Necessarily, if roll over witnesses are to be used, the Commission must have the backing of the Executive government to offer undertakings not to use evidence gathered with their assistance, against them, or to give immunities from prosecution. In extreme cases as in Hong Kong, a general amnesty may have to be offered in return for full and frank disclosure of information.

In New South Wales a limited amnesty (not extended to serious crimes of violence or sexual assault of children) was offered, conditional upon full co-operation, frank and truthful disclosure, and resignation with loss of all but accrued benefits.

The success of such an offer will depend upon the strength of the code of silence, the potential financial consequences to an amnesty applicant in terms of loss of benefits and exposure to amended income tax assessments for undisclosed earnings from corrupt activities, and the assessment that some are likely to make that it is better to wait until caught, in the expectation that similar arrangements can be negotiated if significant or new information is then volunteered.

These are real considerations which need to be taken into account by any Inquiry considering an amnesty. Such an offer is an exceptional step, and will only work if it is truly of benefit to past offenders, such as was the case with the Truth Commission in South Africa, and with the Hong Kong Police Service, which permitted co-operating police to continue in office with the page closed on disclosed corrupt activities.

Moreover, whether the approach pursued is that of amnesty or undertaking and immunity, the Commission and the Executive government must be prepared to take, and to justify the somewhat bold course of placing public disclosure and the gathering of knowledge ahead of and in many instances, at the expense of prosecution. Absent that value judgment, which may not be readily understood by the media and the public, there cannot be a reliable platform upon which the Service can be rebuilt.

Because of the risk of suicide of officers caught out in this kind of inquiry, and because of the need for considerable personal support of those working in stressful and dangerous undercover activities, a Commission will be well advised to have on staff a psychologist with particular experience in dealing with police as well as crisis links to a group of psychiatrists.

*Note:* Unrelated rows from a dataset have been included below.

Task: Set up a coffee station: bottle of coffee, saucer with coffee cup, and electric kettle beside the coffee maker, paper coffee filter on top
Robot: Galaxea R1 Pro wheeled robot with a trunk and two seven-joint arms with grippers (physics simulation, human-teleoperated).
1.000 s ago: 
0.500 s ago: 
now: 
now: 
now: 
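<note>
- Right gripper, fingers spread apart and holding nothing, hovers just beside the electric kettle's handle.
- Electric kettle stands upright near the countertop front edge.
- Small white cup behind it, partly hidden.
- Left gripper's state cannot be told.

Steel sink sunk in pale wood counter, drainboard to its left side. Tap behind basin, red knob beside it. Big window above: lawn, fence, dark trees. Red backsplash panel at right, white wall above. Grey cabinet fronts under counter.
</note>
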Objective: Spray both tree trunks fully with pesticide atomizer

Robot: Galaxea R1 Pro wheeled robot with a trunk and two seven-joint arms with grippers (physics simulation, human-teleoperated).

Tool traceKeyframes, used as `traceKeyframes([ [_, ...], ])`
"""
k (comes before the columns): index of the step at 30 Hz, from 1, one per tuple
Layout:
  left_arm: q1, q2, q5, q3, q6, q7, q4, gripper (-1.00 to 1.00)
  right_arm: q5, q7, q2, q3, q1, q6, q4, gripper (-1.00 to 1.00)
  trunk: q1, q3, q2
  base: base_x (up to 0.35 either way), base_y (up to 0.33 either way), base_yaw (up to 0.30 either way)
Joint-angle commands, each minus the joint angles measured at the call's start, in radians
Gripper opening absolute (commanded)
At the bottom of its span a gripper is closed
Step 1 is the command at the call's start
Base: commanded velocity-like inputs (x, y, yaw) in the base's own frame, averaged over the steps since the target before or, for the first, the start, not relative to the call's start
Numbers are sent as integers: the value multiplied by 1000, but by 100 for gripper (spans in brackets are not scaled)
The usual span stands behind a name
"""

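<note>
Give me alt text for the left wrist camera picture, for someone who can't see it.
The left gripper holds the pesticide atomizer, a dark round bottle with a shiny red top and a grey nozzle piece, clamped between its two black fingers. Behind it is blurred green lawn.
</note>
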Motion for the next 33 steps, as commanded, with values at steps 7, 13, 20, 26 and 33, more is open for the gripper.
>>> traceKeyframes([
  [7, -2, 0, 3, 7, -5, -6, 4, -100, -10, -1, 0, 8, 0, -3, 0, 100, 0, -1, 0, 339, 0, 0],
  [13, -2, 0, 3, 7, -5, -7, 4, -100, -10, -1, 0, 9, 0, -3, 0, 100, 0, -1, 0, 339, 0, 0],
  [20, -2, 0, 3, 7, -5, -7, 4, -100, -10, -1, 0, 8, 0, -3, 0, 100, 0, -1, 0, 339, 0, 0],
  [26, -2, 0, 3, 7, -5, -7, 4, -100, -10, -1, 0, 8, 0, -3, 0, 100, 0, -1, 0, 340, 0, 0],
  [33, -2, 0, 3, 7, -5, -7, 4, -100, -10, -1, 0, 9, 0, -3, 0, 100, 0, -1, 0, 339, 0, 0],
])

The need for such a resource should not be overlooked, nor should the stresses involved be underestimated.

Public Hearings

Essential for an Inquiry of this kind is the public exposure of the results of its inquiries. Absent that exposure, it is impossible to gain the confidence of the public, or the constant flow of intelligence which is the lifeblood of a Royal Commission.

To secure this, the Commission constructed a custom built hearing room with modern technology including real time transcript, video screens for the display of the results of covert operations and of documents scanned onto the hearing room system, and the equipment needed to receive evidence through video conferencing or from a remote location.

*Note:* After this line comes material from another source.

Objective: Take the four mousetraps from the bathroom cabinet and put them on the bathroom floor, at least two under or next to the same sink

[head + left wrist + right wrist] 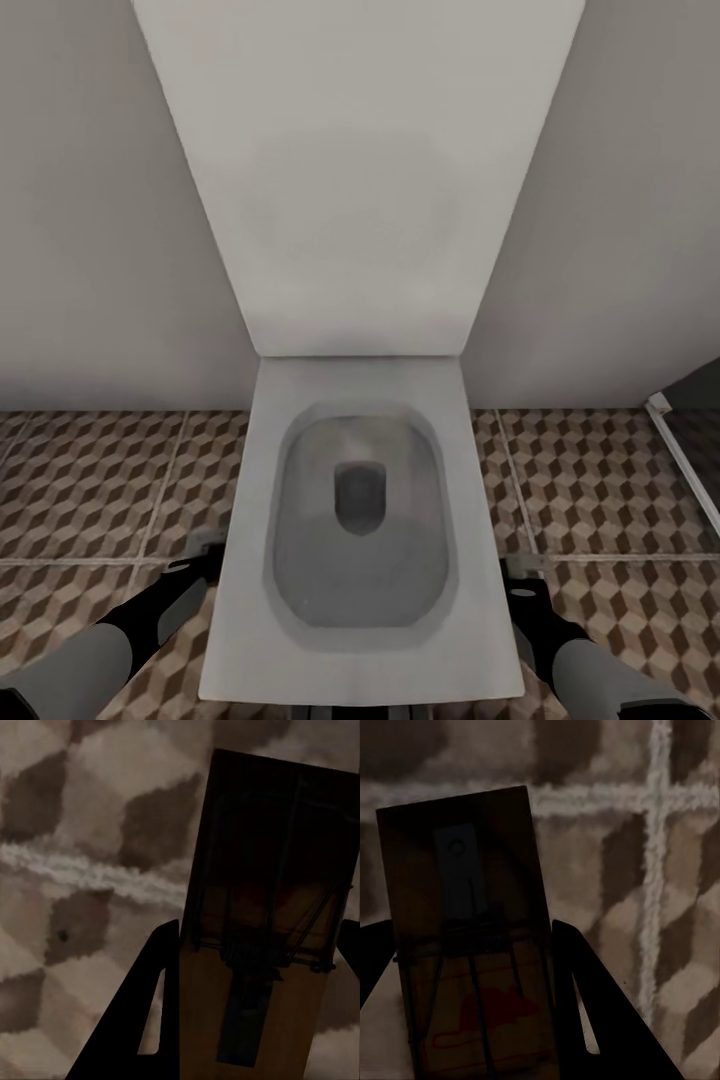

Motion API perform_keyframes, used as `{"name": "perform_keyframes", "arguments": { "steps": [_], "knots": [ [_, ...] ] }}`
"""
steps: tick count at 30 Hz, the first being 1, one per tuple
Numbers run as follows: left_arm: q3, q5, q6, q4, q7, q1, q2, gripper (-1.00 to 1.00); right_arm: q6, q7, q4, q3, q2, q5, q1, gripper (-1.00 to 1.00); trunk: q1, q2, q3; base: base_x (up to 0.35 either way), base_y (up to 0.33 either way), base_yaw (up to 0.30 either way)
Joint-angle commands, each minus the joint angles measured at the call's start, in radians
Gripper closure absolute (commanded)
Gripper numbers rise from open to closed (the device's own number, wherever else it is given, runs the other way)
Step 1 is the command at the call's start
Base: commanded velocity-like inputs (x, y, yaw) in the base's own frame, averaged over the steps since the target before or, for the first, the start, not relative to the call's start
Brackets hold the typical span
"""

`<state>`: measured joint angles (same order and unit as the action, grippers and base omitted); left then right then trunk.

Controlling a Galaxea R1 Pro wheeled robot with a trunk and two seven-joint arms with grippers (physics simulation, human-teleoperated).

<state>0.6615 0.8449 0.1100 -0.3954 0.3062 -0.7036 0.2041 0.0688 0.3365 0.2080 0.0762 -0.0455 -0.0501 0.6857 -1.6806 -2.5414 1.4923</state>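
Mousetraps [262,922] [472,945] in both grippers [255,967] [472,967]

Count on record: two mousetraps, one mousetrap [262,945] between the fingers of the left gripper [255,967], the second mousetrap [472,945] between the fingers of the right gripper [465,982]. Two grippers. One white toilet [360,520]. One tiled bathroom floor [100,480].
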Motion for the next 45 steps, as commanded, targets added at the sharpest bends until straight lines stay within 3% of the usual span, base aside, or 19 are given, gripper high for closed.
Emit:
{"name": "perform_keyframes", "arguments": {
  "steps": [1,24,30,33,38,45],
  "knots": [
    [0.009,0.003,0.003,-0.003,0.013,0.000,0.001,1.00,0.006,0.004,0.002,0.008,-0.001,-0.008,0.000,1.00,0.000,-0.001,0.005,0.000,0.000,0.000],
    [0.008,0.003,-0.007,-0.003,0.013,-0.001,0.006,1.00,0.003,0.003,0.002,0.008,-0.001,-0.007,0.000,1.00,-0.001,-0.001,0.012,0.000,0.000,0.000],
    [0.007,0.003,-0.025,0.009,0.013,-0.001,0.003,1.00,-0.083,0.003,-0.001,0.008,-0.001,-0.017,0.000,1.00,-0.001,-0.001,0.012,0.000,0.000,0.000],
    [0.007,0.003,-0.062,0.028,0.013,-0.001,0.001,1.00,-0.132,0.002,-0.024,0.008,-0.002,-0.017,0.000,1.00,-0.002,-0.002,0.024,0.000,0.000,0.000],
    [0.008,0.003,-0.120,0.060,0.012,0.000,-0.004,1.00,-0.157,-0.006,-0.042,0.009,-0.001,-0.014,0.000,1.00,-0.005,-0.003,0.043,0.000,0.000,0.000],
    [0.009,0.001,-0.140,0.072,0.011,0.000,-0.005,1.00,-0.163,-0.011,-0.047,0.008,0.000,-0.012,0.000,1.00,-0.005,-0.003,0.043,0.000,0.000,0.000]
  ]
}}
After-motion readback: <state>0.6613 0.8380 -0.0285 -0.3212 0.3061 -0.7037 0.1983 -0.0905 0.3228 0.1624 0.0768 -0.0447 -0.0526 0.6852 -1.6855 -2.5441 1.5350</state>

Two necessary adjuncts require mention. First, the employment of a Media Liaison/Public Relations officer is essential to promote the flow of information, and to control suppression orders in relation to names or details that need to be confined to the hearing room. Secondly, a Commission will require a suitable witness protection programme, and a capacity to access such legislation as exists in relation to the alteration of identities. As those who have been concerned with witness protection arrangements know all too well, they require extensive planning and resources and can be very expensive. Unless properly arranged they can be the cause of considerable resentment and unhappiness on the part of the witness and/or family. They can undermine a Royal Commission very quickly as the media are not slow to pick up on problems of this kind. Disinformation can also be expected from those who wish to work against theinquiry, and that will inevitably involve casting doubt upon the arrangements made for witnesses and upon the effectiveness of amnesties or undertakings.

Continued Inquiries

It is also essential that there be a follow up for an Commission of this kind, otherwise there is every risk of business resuming as usual. In New South Wales, there were a number of investigations that could not be completed in time, as well as a substantial volume of potentially useful intelligence available. The Commission was able to pass the results of its activities and its intelligence holdings on to the Police Integrity Commission later mentioned.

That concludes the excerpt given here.